Continuing California’s progress in winding down executive orders implemented in response to the pandemic, Governor Gavin Newsom recently took action to lift additional COVID-19 related executive order provisions. That action came even while maintaining California’s nation-leading testing and vaccination programs and protecting hospital capacity – key components of the state’s SMARTER Plan to guide California’s response to the pandemic.
“As California navigates the evolving pandemic, the state remains laser-focused on keeping Californians safe while advancing our ongoing recovery,” said Governor Newsom. “We’re continuing to deploy proven strategies and programs that allow us to swiftly and effectively respond to changing pandemic conditions, take on equity gaps, and keep us moving forward.”
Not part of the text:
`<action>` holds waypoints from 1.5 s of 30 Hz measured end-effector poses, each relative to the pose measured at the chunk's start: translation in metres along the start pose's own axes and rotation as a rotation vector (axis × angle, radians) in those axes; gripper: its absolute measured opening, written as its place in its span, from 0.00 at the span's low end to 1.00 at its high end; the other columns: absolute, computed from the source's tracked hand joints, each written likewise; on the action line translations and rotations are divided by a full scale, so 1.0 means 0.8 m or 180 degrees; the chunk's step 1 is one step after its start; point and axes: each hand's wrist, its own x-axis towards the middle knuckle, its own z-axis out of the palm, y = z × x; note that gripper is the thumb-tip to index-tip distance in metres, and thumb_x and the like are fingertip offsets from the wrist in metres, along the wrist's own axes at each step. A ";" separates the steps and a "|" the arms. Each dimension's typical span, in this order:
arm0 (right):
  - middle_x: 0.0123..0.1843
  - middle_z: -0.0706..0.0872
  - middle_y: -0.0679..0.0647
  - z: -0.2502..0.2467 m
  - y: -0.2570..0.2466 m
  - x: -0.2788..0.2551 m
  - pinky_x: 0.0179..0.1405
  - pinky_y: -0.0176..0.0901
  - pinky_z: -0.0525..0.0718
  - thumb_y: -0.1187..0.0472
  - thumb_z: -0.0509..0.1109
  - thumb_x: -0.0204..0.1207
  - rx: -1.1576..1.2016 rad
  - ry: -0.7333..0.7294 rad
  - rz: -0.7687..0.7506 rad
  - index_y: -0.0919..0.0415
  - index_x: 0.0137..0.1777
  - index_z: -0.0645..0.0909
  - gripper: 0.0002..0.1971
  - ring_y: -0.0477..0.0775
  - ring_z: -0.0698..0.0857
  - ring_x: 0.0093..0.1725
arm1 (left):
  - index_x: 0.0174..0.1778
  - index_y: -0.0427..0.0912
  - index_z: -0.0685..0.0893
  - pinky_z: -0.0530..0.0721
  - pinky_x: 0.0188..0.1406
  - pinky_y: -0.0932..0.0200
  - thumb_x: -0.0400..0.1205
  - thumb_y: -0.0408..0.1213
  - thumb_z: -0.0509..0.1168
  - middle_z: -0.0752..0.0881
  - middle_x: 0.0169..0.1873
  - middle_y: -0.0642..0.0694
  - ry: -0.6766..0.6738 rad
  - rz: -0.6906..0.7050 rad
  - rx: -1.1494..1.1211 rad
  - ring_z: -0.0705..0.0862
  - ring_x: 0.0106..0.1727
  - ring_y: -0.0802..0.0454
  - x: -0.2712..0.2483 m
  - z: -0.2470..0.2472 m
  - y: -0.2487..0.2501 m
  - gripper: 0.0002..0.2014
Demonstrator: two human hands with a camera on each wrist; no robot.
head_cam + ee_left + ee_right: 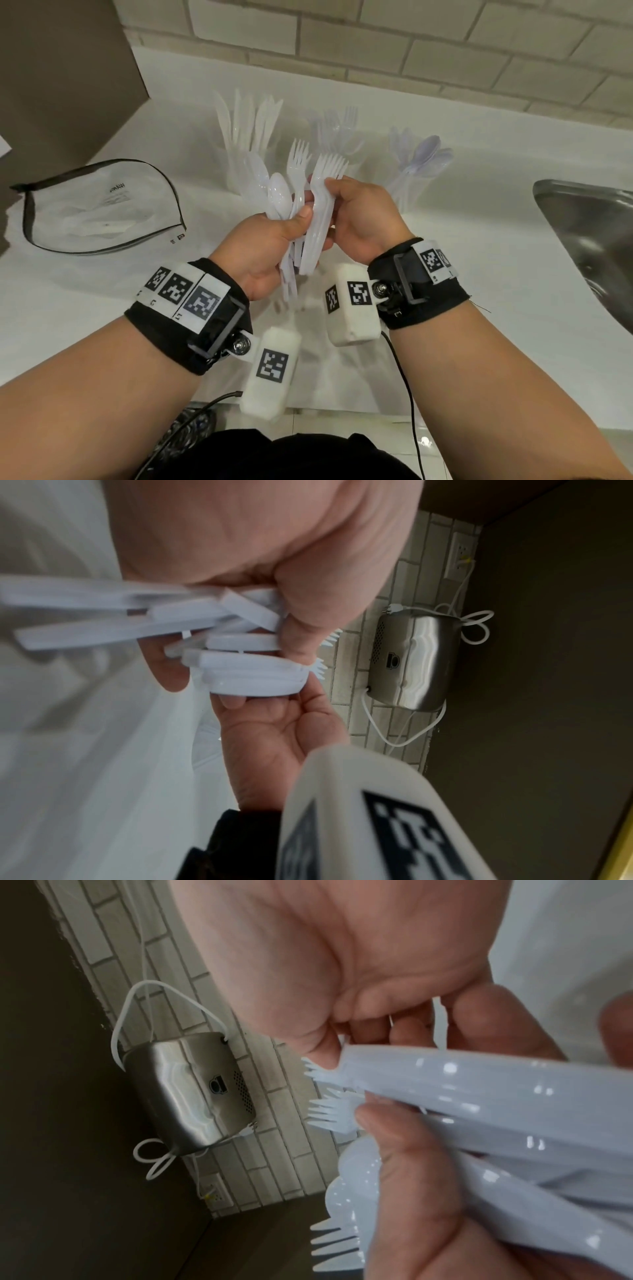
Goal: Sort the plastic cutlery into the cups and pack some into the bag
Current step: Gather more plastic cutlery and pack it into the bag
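My left hand [270, 246] grips a mixed bundle of white plastic spoons and forks [284, 202] above the counter. My right hand [359, 216] pinches a neat stack of forks [322, 212] between thumb and fingers, right beside the bundle. In the left wrist view the fork stack's handles [253, 680] lie on my right hand's fingers [236, 702]. The right wrist view shows the fork stack [479, 1085] crossing my left thumb [411, 1172]. Behind, clear cups hold knives [246, 130], forks [337, 132] and spoons [424, 157]. The clear black-trimmed bag [99, 212] lies at the left with some cutlery inside.
A steel sink [589, 240] is sunk into the white counter [445, 291] at the right. A brown wall panel [61, 75] stands behind the bag. A steel appliance [414, 661] with a white cord hangs on the brick wall.
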 end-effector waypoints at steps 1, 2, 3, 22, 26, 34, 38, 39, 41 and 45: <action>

The Governor’s action terminates five provisions related to Cal/OSHA’s COVID-19 Emergency Temporary Standards, following updated workplace safety rules that took effect last month. Fifteen additional provisions are set to expire on June 30, after which only 5 percent of the COVID-19 related executive order provisions issued throughout the pandemic will remain in place.
Important measures still in effect to bolster the state’s COVID response and recovery efforts include provisions that support:
COVID Testing – Providing flexibility to support the state’s testing program, which under the SMARTER Plan will continue being able to process at least 500,000 tests per day. For example, through executive action the Governor has waived a provision that would require a health care professional to review each test result before it was released electronically to patients, and expanded scopes of practice for pharmacists and pharmacy technicians to conduct COVID tests.
Vaccinations and Boosters – Ensuring flexibility to advance the state’s vaccination and booster programs, which under the SMARTER Plan will continue being able to distribute at least 200,000 doses per day. This includes waiving licensing requirements temporarily to enable pharmacists and pharmacy technicians to administer COVID vaccines and waiving requirements so that the state can offer mobile vaccine clinics.
Protecting Hospital Capacity and Vulnerable Populations – Provisions to protect both capacity in health care delivery system and vulnerable populations, particularly during COVID surges. This includes provisions allowing health care workers from out of state to provide services in California and enabling the Department of Developmental Services to provide remote and expanded nonresidential services for more clients.
Infant Formula Price Gouging Protections – Provisions that provide consumer protections against price gouging on infant formula in response to the ongoing supply chain challenges caused by the pandemic and the closure of a manufacturing facility that further impacted supply. To help improve access for parents and caretakers, sellers are generally prohibited from selling formula for a price that is more than 10 percent greater than the price they charged on Feb. 17.
Since the onset of the pandemic, California has led the nation’s fight against COVID-19 with meaningful public health efforts that have administered more than 76 million COVID-19 vaccines, contributed to California’s maintaining one of the lowest death rates among large states and made the state a national leader in preventing school closures. Building on lessons learned, and the state’s ongoing commitment to equity, Governor Newsom earlier this year unveiled the SMARTER Plan, which outlines the state’s strategic approach to managing the next phase of the pandemic with core pillars and preparedness metrics based on proven strategies used to successfully slow the spread of the virus and protect Californians.